Quem deixa os tubérculos seis meses numa esquina quente e depois só os joga no canteiro está a desperdiçar todo o potencial dessas plantas.
Como tirar ainda mais proveito do seu jardim no verão
Quem usa março com inteligência costuma planear logo por temas de cor: por exemplo, um canteiro em tons quentes com dálias laranja, rudbéquias amarelas e crocosmias vermelhas - ou uma área mais “fria” com lírios brancos e allium roxo.
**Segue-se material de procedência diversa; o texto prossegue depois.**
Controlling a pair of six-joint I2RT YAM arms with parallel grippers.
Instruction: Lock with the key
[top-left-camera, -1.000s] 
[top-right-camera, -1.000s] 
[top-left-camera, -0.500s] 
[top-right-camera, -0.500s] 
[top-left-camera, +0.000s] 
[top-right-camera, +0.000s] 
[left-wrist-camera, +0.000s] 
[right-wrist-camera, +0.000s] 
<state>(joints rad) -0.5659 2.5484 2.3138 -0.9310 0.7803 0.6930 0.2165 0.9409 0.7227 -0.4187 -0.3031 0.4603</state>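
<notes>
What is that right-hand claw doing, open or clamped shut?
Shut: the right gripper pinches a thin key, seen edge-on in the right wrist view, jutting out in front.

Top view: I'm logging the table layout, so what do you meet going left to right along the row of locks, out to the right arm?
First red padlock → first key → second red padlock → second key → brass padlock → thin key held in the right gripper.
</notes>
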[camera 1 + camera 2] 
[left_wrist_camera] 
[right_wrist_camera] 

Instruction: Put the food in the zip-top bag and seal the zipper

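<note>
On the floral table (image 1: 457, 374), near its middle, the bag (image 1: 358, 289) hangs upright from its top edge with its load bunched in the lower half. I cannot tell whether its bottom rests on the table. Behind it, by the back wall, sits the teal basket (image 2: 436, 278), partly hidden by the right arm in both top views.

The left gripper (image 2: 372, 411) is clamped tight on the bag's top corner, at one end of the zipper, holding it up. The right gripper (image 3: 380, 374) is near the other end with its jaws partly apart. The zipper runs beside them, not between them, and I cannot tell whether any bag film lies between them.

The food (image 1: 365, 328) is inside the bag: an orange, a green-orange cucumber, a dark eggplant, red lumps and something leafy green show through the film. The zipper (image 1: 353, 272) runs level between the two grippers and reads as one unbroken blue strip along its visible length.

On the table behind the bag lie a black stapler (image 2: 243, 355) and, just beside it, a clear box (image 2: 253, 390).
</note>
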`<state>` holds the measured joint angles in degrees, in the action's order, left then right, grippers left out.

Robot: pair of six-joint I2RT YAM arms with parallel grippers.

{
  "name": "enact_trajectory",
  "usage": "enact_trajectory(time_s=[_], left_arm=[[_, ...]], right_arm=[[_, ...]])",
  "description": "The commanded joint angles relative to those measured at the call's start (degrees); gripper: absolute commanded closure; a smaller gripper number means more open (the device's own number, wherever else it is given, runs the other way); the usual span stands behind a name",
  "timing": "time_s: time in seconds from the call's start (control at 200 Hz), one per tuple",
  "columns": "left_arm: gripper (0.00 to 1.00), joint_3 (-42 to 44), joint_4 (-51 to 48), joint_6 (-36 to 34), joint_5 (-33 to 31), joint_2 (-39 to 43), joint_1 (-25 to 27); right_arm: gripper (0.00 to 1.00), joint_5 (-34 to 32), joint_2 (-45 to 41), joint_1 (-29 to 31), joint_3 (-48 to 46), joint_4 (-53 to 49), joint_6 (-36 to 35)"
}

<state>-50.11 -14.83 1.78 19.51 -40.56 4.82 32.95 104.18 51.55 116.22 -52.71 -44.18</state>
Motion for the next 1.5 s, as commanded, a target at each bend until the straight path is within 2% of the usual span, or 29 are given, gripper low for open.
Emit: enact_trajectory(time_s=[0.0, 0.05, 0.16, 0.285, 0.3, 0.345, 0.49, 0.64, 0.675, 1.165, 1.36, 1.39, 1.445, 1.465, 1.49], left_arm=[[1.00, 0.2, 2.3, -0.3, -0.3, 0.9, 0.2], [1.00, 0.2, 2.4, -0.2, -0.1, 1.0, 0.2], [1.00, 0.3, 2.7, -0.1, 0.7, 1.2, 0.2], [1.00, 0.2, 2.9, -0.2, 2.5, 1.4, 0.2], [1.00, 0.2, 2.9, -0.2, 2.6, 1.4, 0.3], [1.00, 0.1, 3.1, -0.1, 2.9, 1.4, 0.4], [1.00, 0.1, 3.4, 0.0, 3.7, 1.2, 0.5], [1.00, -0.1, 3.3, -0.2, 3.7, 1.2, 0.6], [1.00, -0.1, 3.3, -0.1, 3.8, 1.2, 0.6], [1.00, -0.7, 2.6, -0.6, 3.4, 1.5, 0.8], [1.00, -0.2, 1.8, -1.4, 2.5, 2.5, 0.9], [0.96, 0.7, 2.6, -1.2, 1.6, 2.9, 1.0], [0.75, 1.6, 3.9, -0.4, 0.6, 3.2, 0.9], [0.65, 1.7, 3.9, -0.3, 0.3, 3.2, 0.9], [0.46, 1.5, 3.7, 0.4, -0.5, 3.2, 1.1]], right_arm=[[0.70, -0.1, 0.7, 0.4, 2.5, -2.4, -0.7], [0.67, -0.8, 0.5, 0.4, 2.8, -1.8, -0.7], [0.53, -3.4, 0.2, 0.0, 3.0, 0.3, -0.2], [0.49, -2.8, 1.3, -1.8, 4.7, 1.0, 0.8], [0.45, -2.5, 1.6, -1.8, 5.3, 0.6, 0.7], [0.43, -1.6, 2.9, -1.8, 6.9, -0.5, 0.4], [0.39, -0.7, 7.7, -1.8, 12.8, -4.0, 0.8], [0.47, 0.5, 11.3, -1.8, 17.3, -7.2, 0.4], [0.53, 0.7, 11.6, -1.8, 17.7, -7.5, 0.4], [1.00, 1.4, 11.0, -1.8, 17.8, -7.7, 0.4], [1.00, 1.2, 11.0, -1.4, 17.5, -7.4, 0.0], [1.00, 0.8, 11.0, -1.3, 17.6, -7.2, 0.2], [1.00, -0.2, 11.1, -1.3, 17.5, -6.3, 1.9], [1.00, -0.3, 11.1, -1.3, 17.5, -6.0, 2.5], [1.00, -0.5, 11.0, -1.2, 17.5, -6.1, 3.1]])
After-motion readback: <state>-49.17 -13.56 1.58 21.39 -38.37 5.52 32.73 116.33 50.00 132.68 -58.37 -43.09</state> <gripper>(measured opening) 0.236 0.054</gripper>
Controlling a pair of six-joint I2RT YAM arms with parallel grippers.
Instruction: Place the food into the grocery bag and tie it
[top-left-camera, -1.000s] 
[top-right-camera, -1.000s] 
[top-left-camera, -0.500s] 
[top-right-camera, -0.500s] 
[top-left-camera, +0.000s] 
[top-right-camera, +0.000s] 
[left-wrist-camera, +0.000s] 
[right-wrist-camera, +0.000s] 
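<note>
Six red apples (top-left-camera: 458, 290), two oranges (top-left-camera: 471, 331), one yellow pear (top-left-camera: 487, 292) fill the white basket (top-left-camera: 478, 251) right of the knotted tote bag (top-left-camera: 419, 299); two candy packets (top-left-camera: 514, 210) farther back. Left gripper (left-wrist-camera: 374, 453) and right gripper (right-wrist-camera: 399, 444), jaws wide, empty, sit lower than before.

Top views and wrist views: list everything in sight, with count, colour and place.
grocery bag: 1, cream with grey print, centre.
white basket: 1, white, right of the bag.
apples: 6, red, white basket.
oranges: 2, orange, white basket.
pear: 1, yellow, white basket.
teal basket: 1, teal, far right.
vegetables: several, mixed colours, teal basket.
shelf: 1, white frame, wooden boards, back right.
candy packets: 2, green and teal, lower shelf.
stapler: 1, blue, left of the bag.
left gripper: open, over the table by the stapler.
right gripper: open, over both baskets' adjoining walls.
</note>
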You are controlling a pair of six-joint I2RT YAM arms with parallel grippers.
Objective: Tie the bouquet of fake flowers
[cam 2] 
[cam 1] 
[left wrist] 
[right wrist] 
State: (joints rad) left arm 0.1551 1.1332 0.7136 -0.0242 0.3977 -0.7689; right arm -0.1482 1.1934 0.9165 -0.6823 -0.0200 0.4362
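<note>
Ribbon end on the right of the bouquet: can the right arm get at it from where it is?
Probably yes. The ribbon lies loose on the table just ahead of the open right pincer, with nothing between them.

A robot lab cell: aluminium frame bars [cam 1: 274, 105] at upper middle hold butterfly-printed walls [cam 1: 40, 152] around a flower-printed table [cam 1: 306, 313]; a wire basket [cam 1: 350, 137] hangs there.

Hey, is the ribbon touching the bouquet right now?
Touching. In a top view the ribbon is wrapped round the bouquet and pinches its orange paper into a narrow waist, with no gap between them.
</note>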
Uma dica prática: plantas que você quer usar com frequência como flor de corte para vasos ganham um “canteiro de corte” próprio. Gladíolos, dálias e lírios podem ser plantados mais juntos ali, porque os espaços não chamam atenção quando você vai cortando brotos ao longo do tempo.
Em casas com crianças, tubérculos de verão também são uma boa forma de tornar a jardinagem mais divertida: adivinhar o tamanho do bolbo, medir a profundidade de plantio, observar semanalmente qual variedade brota primeiro. Assim, a tarefa de março vira um pequeno projeto em família - e um canteiro vazio transforma-se num palco cheio de flores até bem perto do fim do verão.